C’est un roman qui se déroule sur plusieurs années, et à quatre voix : la veuve, la journaliste, l’enquêteur et la mère. Ainsi, l’histoire est vue à travers les points de vue des protagonistes, ce qui confère une réelle épaisseur à ce roman. Bien écrit, il se lit d’une traite : le suspense est à son comble ; Glenn a-t-il, oui ou non, enlevé cette petite fille ?
Le seul petit bémol que j’émettrais sur ce roman est que je m’attendais à une fin un peu plus spectaculaire. Mais, définitivement, Fiona Barton est une écrivaine à suivre.

 

 

 

« Révélée » de Renee Knight paru chez 10/18 en avril 2016

Synopsis

« Toute ressemblance avec des personnages existant ou ayant existé n’est certainement pas fortuite… Le livre a simplement été déposé dans sa boïte aux lettres. Sans cachet de la poste, sans aucun message. Depuis qu’elle l’a commencé, Catherine ne dort plus. C’est sa vie qu’elle lit, révélée sur le papier par un inconnu. Un certain E. J. Preston qui sait tout d’elle. Même son secret le mieux enfoui… « 

Premier roman de l’autrice, la quatrième de couverture m’a tentée dans ma librairie de quartier.

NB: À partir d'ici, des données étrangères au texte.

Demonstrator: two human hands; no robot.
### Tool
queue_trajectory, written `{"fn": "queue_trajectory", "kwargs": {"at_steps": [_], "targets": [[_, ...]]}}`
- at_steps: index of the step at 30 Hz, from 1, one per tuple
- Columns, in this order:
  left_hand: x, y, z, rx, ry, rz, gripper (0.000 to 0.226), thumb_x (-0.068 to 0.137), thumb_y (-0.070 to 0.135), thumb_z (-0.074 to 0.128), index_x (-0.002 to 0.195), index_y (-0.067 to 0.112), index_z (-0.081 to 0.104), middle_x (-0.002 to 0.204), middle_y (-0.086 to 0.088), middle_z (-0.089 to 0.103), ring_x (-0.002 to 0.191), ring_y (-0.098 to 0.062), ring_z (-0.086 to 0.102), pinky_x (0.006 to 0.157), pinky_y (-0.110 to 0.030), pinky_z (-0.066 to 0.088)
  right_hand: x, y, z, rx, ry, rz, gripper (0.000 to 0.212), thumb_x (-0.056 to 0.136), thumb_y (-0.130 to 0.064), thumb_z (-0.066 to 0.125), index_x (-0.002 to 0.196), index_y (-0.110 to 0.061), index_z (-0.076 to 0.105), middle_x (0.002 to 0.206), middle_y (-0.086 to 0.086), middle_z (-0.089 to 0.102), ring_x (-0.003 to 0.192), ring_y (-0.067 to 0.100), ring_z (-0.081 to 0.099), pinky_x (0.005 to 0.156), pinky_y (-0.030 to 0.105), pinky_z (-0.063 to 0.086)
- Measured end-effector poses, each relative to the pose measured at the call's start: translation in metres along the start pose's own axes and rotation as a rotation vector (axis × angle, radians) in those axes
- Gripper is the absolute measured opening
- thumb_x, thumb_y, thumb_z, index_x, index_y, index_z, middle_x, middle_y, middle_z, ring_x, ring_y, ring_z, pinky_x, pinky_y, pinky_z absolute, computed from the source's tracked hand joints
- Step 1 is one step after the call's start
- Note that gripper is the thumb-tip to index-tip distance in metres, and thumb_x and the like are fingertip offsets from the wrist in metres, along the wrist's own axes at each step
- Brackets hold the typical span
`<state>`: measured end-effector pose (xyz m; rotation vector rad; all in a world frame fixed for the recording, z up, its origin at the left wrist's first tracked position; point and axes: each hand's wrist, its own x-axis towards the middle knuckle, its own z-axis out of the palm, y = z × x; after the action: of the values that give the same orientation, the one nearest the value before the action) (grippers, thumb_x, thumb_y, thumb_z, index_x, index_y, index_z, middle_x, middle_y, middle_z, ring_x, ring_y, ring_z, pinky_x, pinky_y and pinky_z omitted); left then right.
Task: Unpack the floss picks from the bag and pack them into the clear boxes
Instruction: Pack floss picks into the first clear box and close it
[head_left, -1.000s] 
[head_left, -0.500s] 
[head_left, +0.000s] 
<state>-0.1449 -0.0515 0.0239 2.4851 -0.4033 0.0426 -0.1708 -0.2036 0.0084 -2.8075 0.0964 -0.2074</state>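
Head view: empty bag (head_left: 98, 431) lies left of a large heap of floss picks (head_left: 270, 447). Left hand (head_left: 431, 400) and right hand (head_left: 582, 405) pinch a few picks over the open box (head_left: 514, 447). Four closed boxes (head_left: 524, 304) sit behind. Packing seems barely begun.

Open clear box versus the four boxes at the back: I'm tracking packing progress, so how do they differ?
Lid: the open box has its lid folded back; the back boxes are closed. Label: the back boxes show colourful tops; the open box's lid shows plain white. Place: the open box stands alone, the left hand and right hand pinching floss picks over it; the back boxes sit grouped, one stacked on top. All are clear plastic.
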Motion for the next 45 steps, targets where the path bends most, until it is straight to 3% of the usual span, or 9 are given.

Un thriller psychologique avec un bouquin qui dévoile les plus noirs secrets d’une quidam ? Tout ça me semble fort tentant ! Malheureusement, mes attentes auront été largement déçues…

 
Catherine s’aperçoit un jour qu’un livre qu’elle ne se rappelle pas avoir acheté ou emprunté est posé sur sa table de nuit. Curieuse, elle le lit, et découvre que l’héroïne partage de nombreux points communs avec elle, notamment un lourd secret qu’elle a gardé pour elle durant 20 ans. Son mari et son fils en reçoivent également un exemplaire, et l’étau se resserre autour de Catherine et de ce secret qu’elle ne veut absolument pas révéler… L’alternance du passé et du présent est bien rendu, ainsi que la narration alternée de deux personnages.

 
Mais bon sang, que c’est lent ! Que c’est redondant ! J’ai vraiment hésité à arrêter ma lecture, mais je me disais que, peut-être, le twist final serait l’apothéose de cette lecture poussive. Il y a bien un twist, mais rien de transcendant…

 
Un roman qui semblait prometteur mais qui m’a déçu et ennuyé.